Presenting to the board
An essential part of the first half of the clinic semester is the mock senior management presentation, when students learn to “think like a client.” Students are presented with a fictional apparel company that’s considering a sale of one of its businesses. They then study the transaction and present a plan to a “management team” composed of local business leaders and lawyers, which has included senior executives from Levi’s. “It’s our equivalent of a court appearance,” says Mitchell. “The students put together a presentation and take the group through their analysis. Identifying relevant assets and audiences, third-party approvals, employee reactions, impact on the business—it’s basic project assessment and planning. These are essential skills for a good transaction lawyer.”
“It’s one thing to look at the law and come up with a recommendation. It’s another to present it to a board and have the chief financial officer of the company sitting across from you raise something you didn’t consider,” says Ashley Hannebrink ’10. “Practical considerations are sometimes lost on young associates. Jay and the clinic did a great job of emphasizing how important they are.”
“The management presentation really drove home the point that we need to know the client and our audience,” says Ryan Loneman ’09, who teamed up with Hannebrink during last semester’s clinic to work with the Farmer-Veteran Coalition, an educational nonprofit that trains veterans for a career in agriculture. The students drafted a fiscal sponsorship agreement and an advisory board charter for the newly established group. The organization is one of a number of clinic clients active in sustainable agriculture and food system reform.
Pro bono business lawyer
Another agricultural organization clinic students worked with was Collective Roots, an East Palo Alto nonprofit focused on engaging youth and the community in food system reform. Here Brent Harris ’09 (BA ’04, MA ’04) and Melissa Magner ’08 helped to establish the first farmers market in East Palo Alto, a city that doesn’t even have a supermarket for residents to purchase fresh produce.
“This wasn’t just a legal challenge. There were many practical challenges like how best to make the business function and how to help people understand how it functions,” says Harris. Part of the project involved establishing a plan for the new farmers market and a set of market rules to run it—making recommendations for issues such as how many farmers could be accommodated, other activities at the site, dispute resolution, and the like.

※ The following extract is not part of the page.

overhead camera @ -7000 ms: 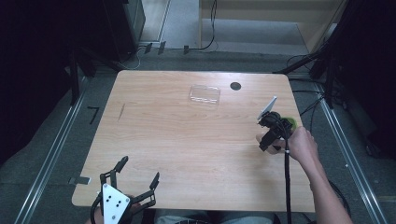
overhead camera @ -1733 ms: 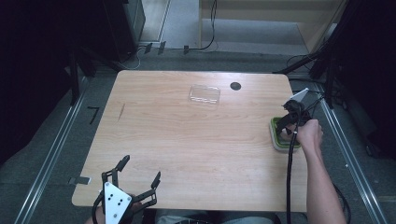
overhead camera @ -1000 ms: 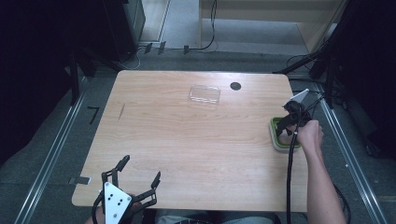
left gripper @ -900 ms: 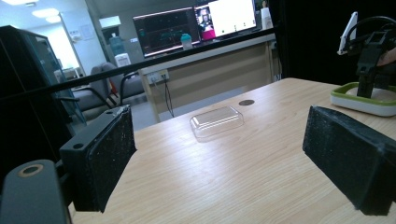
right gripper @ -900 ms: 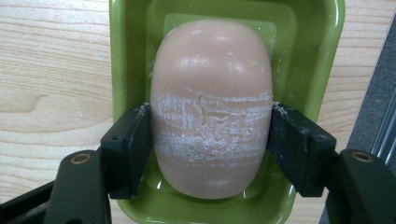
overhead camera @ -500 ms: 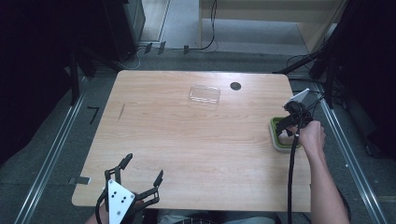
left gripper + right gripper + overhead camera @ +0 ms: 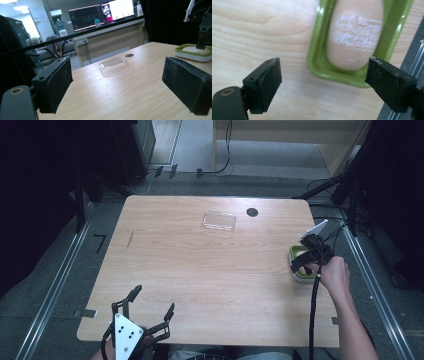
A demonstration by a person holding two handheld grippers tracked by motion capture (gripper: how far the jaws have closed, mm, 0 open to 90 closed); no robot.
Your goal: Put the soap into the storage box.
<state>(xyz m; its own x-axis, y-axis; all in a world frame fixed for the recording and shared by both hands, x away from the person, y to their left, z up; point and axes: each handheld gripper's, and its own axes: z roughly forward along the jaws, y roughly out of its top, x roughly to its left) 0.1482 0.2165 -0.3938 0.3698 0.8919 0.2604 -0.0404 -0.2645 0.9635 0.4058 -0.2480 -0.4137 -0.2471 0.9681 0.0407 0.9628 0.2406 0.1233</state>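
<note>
Soap dish (image 7: 299, 264), green-rimmed with a pale bar, is sitting at the table's (image 7: 200, 270) three-o'clock edge. Right hand-held gripper (image 7: 322, 85) is hovering just above, jaws having just been opening, nothing between them; the dish's long axis is running toward twelve o'clock from it. Left hand-held gripper (image 7: 145, 312) is waiting apart at seven o'clock.

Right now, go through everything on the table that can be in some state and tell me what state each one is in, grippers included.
Soap dish: green, upright near the table's right edge, with no lid on it.
Soap bar: lying in the dish, not gripped.
Clear lid: lying apart at the far middle of the table, untouched.
Right gripper: above the dish, jaws just opened, nothing between them.
Left gripper: jaws wide open, empty, at the near edge.
</note>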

“We understood that the rules governing the new market’s management would set the tone for the venture, so we worked hard to design a straightforward, accessible document,” says Magner, now an associate at Latham & Watkins LLP in San Francisco, who visited the farmers market last summer along with some 7,000 customers.

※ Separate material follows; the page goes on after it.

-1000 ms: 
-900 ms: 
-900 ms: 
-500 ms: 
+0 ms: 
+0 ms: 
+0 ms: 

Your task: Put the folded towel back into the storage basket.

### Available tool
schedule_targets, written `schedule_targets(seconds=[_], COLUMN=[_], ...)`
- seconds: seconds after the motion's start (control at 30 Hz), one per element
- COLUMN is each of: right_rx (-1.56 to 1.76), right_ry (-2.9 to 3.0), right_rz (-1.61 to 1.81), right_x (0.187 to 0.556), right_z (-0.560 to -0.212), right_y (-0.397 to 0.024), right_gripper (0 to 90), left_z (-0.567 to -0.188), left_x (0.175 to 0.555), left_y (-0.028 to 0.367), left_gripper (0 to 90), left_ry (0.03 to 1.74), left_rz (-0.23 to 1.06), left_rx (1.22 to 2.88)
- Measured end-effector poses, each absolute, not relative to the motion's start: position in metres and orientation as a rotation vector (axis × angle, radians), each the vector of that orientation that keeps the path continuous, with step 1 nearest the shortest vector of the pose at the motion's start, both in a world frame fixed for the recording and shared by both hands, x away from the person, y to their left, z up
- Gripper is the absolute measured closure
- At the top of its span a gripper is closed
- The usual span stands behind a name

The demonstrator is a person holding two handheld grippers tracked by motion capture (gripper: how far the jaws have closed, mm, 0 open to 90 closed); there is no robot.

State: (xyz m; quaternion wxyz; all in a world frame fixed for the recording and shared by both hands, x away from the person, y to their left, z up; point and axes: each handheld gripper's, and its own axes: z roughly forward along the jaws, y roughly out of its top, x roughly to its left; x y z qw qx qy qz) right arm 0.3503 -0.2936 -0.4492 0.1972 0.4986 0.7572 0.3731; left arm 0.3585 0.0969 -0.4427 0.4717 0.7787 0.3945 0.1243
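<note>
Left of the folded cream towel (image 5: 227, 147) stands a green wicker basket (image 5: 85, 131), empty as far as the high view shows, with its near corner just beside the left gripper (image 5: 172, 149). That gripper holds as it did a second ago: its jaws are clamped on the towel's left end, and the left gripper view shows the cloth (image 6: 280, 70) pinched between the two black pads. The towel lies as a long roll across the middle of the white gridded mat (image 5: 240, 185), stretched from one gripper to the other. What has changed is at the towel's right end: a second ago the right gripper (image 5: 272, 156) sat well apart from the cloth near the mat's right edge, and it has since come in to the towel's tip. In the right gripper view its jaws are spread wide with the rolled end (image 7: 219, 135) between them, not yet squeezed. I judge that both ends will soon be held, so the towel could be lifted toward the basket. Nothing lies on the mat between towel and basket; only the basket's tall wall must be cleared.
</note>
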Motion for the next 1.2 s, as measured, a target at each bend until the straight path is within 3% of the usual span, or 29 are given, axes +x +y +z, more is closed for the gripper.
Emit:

In addition to the practical lessons of transactional law, clinic students gain a keen understanding of the importance of legal counsel to the nonprofit community and how business-focused JDs can engage in pro bono lawyering after graduation. “The clinic highlighted the importance of pro bono business legal counsel and motivated both my clinic partner, Alice Yuan, and me to pursue such work at our respective firms,” says Susan Dawson ’08 (BA ’03), an associate specializing in public finance at Orrick, Herrington & Sutcliffe LLP, who worked on a merger of seven Bay Area charter schools into a single organization. “Working on a successful merger improved my ability to manage transactions effectively, and receiving such preparation before leaving Stanford Law was incredible.”
“It was a great precursor to the work I’m doing now,” agrees Yuan ’08, an associate at Kirkland & Ellis LLP.